Only if recession threatens the whole euro economic zone, or the vast majority of it, can we expect the ECB to start taking risks on interest rates. The thing it will be most frightened of will be the danger that if its rate cuts are reckoned not to be credible by the markets, any decline in short-term rates will be offset by a rise in long-term ones.
That danger is increased if the Maastricht stability pact falls to pieces. There is clearly going to be a shift of policy towards trying to create more jobs - rightly so. While employment in France (right-hand graph) has climbed steadily for 18 months, it is only just heading into positive territory in Germany and Italy.
What we don't really know, though, is how far fiscal policy will be loosened to encourage jobs growth. The more fiscal policy is eased, the more concerned the bond markets will be, particularly for countries like Italy where the debt burden is more than 100 per cent of GDP. The euro zone will inevitably experience convergence of short-term rates, but may see increasing divergence of long-term ones.
This raises two fears. The first is whether widening fiscal deficits will undermine the euro and/or undermine confidence in the solvency of major borrowers in the euro. I don't think that is a danger in the next few months, but you could see a position in a couple of years' time where a sovereign borrower such as Italy could come under serious suspicion.
Unthinkable? It is not a direct parallel, but the present level of the "Japan premium", which Japanese banks pay to borrow funds, would have been unthinkable five years ago.
The second worry is that widening fiscal deficits won't work. If, as happened in Japan, the response to the government borrowing more is for the rest of the country to save more, then a widening fiscal deficit fails to boost demand. This has happened in Japan, and it could happen in continental Europe too.
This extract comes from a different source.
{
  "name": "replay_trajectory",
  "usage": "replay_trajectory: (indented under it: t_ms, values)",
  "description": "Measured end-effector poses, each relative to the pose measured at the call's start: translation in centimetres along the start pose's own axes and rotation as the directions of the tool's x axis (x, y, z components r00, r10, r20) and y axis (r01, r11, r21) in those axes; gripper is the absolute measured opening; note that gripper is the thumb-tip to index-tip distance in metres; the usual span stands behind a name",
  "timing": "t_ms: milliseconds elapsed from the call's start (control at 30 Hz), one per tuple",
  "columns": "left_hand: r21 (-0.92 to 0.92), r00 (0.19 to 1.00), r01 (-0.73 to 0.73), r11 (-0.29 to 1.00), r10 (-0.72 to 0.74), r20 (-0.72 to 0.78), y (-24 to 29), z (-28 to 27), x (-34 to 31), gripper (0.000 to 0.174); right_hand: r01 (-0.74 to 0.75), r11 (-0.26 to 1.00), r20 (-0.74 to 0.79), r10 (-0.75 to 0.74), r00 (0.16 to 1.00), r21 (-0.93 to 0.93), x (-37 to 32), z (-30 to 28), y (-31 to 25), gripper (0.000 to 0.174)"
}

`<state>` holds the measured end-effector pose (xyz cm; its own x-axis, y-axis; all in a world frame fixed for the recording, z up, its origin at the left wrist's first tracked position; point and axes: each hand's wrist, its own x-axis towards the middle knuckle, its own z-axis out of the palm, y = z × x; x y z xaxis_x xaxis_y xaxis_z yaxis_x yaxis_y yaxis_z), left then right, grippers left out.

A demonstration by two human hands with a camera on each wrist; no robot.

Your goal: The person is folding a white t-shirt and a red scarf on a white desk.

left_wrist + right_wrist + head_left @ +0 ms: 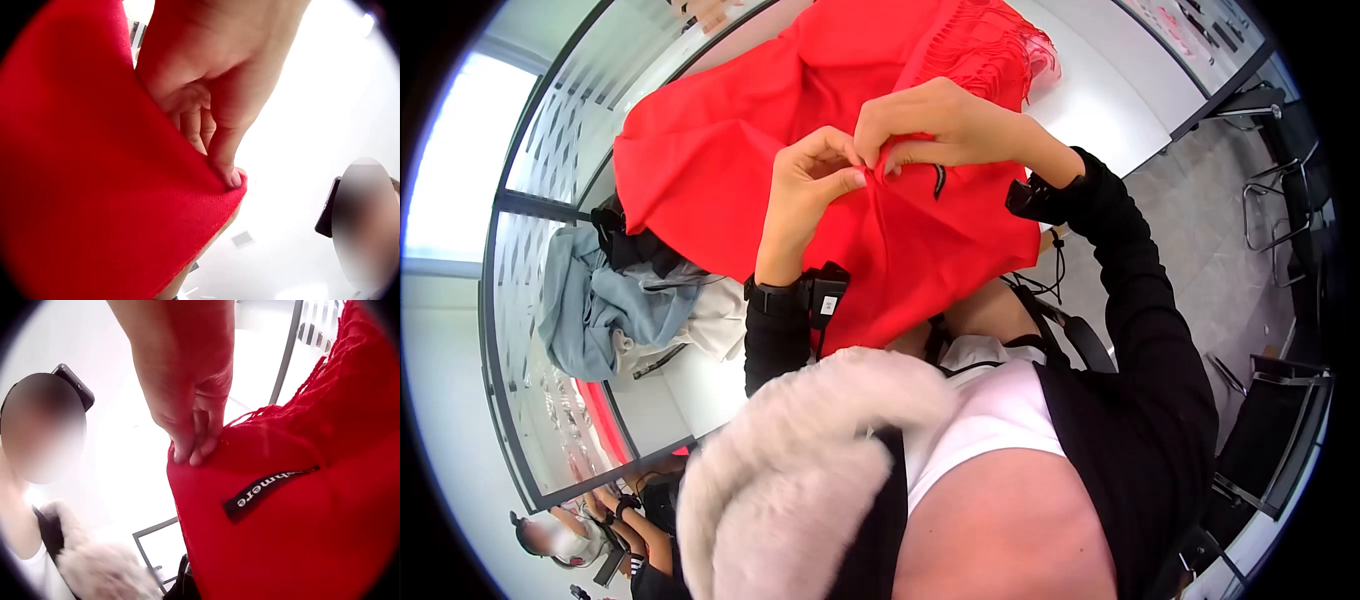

That would be a grave danger. The tacit assumption behind the "new Keynsians" of continental Europe is that a larger deficit will boost demand. But deficits of 6 to 7 per cent of GDP failed to do so in the UK in 1992 and are failing now in Japan. This week we have caught a glimpse of the way continental Europe will seek to curb the numbers of its jobless. Fingers crossed that it will be more successful than in Japan.